Across the data below, in how many lines does the word "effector" appear? Give only the number.

<<<<

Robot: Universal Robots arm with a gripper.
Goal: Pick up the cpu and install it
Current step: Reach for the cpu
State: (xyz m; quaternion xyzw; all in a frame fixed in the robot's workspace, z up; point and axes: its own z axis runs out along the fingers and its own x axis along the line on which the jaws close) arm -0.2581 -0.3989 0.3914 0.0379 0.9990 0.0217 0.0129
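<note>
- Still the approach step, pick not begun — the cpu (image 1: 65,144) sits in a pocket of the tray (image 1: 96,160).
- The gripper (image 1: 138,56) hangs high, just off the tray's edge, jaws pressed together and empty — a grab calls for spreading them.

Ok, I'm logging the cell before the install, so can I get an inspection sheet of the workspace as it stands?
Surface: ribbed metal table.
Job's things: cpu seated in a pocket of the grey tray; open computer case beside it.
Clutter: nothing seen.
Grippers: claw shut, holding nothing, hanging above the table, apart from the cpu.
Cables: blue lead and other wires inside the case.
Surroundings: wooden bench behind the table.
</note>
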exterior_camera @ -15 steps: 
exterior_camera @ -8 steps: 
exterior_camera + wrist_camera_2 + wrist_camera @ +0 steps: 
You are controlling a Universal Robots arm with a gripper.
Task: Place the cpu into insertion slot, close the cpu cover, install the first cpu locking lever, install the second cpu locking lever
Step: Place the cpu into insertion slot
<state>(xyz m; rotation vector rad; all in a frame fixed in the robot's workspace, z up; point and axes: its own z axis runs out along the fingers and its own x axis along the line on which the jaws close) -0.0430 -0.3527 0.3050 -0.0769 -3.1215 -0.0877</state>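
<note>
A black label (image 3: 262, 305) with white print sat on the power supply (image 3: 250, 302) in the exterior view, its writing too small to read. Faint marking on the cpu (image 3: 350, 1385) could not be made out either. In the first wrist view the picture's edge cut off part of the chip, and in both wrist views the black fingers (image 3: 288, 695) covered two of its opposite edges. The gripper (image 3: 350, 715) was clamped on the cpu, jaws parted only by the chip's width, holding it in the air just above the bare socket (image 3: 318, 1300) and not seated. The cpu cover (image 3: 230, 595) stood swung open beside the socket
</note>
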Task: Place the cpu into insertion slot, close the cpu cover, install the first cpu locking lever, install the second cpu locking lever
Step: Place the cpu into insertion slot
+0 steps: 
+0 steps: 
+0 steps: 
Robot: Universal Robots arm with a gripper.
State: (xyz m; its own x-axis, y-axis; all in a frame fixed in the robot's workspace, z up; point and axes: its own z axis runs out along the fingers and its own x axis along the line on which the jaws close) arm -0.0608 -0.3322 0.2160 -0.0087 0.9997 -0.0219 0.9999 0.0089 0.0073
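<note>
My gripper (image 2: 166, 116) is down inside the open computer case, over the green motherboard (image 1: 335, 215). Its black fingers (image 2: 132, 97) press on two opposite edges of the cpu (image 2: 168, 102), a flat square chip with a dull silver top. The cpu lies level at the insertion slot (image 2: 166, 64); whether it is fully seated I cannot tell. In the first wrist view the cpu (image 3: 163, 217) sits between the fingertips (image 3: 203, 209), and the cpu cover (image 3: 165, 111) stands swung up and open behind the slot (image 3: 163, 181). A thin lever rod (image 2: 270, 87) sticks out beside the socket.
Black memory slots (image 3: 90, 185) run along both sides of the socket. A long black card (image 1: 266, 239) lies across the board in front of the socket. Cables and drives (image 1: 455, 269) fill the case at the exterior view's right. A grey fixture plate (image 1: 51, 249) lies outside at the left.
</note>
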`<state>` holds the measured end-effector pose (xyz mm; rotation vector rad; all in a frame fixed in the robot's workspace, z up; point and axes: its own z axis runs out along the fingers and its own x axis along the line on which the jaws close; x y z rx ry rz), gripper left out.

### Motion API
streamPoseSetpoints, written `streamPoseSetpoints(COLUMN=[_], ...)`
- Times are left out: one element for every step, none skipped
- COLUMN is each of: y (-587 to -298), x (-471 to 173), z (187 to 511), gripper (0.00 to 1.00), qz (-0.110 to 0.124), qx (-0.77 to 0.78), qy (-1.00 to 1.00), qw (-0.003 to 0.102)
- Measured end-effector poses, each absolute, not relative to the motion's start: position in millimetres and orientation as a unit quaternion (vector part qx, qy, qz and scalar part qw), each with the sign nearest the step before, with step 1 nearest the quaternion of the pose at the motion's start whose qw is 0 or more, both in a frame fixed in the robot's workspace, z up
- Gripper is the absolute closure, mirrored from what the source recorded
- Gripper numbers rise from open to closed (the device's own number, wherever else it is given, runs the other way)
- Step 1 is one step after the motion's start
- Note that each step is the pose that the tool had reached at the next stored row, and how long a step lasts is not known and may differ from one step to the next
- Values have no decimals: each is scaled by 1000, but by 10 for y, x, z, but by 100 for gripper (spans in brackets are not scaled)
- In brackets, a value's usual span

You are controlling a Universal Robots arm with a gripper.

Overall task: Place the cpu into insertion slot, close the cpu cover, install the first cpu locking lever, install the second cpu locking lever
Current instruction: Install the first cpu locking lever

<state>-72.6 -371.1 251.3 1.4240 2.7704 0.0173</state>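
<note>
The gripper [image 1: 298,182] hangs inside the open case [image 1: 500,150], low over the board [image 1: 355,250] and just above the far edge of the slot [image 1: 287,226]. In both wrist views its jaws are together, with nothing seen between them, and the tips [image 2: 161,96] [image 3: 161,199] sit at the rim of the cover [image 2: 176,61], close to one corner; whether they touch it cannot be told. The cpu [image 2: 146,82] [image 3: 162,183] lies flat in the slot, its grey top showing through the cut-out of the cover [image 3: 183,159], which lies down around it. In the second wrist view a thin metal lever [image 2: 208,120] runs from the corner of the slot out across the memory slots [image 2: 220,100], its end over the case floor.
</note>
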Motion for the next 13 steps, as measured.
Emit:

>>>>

## Result of the exercise:
2